* [ASSIGNED TASK]
Copy out, from the data below, each line in which the word "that" occurs.

===== DATA EXCERPT =====

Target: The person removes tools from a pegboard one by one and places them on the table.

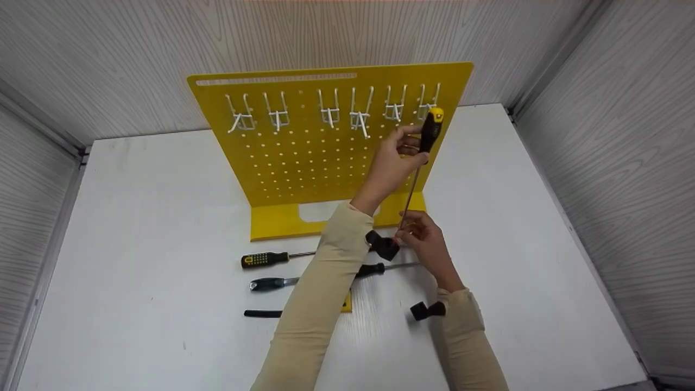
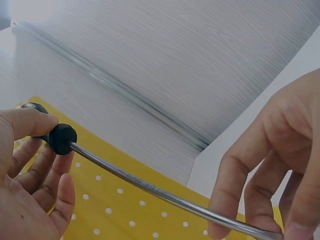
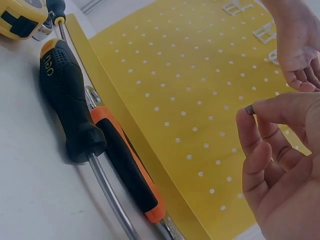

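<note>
A screwdriver [image 1: 433,127] with a black-and-yellow handle is held nearly upright, handle up, in front of the pegboard's right side. My left hand [image 1: 393,157] grips its handle from the left, thumb against the lower end, in the head view. Lower down, the fingers of my right hand [image 1: 429,247] pinch the tip of the long steel shaft. The left wrist view shows the shaft [image 2: 145,186] stretching between both hands. In the right wrist view, only a small bit of the metal tip [image 3: 250,109] shows between thumb and forefinger.
The yellow pegboard [image 1: 304,163] stands upright, with a row of white hooks [image 1: 329,115] near its top. Another screwdriver [image 1: 264,259] and several tools lie before it, partly behind my left sleeve. An orange-and-black handled tool [image 3: 127,165] and a tape measure [image 3: 17,20] lie along the board's base.
</note>
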The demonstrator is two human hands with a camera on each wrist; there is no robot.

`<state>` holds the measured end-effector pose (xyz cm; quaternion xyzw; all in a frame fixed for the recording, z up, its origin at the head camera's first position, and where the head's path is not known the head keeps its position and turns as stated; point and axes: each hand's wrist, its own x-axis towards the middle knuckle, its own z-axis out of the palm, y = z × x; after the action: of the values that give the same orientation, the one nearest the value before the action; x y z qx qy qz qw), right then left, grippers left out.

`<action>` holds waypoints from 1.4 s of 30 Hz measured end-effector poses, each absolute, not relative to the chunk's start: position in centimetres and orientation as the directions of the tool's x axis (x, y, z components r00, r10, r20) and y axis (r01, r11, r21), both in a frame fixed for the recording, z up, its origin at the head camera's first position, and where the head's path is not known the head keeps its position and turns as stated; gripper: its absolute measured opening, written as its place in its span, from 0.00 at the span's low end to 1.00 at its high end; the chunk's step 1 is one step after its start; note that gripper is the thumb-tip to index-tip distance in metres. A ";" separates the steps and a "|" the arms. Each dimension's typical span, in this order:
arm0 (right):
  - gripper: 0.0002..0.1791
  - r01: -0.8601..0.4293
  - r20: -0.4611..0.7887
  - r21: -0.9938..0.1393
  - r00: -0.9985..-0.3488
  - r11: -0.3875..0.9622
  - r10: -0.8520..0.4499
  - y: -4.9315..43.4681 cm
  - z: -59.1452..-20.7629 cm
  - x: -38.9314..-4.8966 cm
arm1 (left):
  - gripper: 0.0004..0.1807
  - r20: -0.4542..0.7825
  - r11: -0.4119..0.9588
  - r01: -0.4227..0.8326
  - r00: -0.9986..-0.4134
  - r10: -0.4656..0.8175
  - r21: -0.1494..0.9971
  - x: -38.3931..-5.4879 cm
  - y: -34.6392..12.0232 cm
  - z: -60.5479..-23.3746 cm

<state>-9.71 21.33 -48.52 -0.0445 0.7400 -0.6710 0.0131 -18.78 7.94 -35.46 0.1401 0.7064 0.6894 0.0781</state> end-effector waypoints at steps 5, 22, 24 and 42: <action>0.18 -0.052 0.044 -0.992 -0.996 0.111 -0.077 21.3 -48.4 -9.3 | 0.24 0.099 0.012 0.109 -0.942 0.320 0.994 -18.3 7.8 -35.5; 0.15 -0.072 0.072 -0.997 -0.995 0.011 -0.067 22.5 -47.8 -8.3 | 0.23 0.217 -0.051 0.213 -0.906 0.365 0.976 -16.7 7.3 -34.3; 0.13 -0.061 0.062 -0.998 -0.995 -0.010 -0.079 22.8 -47.7 -8.2 | 0.23 0.229 -0.055 0.225 -0.900 0.372 0.973 -16.5 7.2 -34.1; 0.06 -0.107 0.107 -0.994 -0.994 -0.039 0.008 24.4 -47.2 -7.7 | 0.24 0.268 -0.086 0.255 -0.884 0.383 0.963 -15.0 5.8 -33.3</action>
<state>-7.66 24.37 -47.20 -0.0356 0.6920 -0.7199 -0.0400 -14.97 5.78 -33.32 0.2365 0.6743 0.6981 0.0458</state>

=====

* [SOLUTION TO THIS EXERCISE]
`<state>` holds the measured end-effector pose (xyz cm; quaternion xyzw; all in a frame fixed for the recording, z up, its origin at the head camera's first position, and where the head's path is not known the head keeps its position and turns as stated; point and axes: each hand's wrist, its own x-axis towards the middle knuckle, its own z-axis out of the palm, y = z × x; after the action: of the values that give the same orientation, the one nearest the value before the action; x y z qx qy qz qw), right then left, grippers left out.
`<action>` holds waypoints from 1.4 s of 30 Hz measured end-effector poses, each absolute, not relative to the chunk's start: position in centimetres and orientation as the directions of the tool's x axis (x, y, z components r00, r10, r20) and y axis (r01, r11, r21), both in a frame fixed for the recording, z up, its origin at the head camera's first position, and where the head's path is not known the head keeps its position and turns as stated; gripper: its absolute measured opening, written as its place in its span, from 0.00 at the span's low end to 1.00 at its high end; the chunk's step 1 is one step after its start; note that gripper is the thumb-tip to index-tip distance in metres. A ";" separates the steps and a "|" the arms. Each dimension's typical span, in this order:

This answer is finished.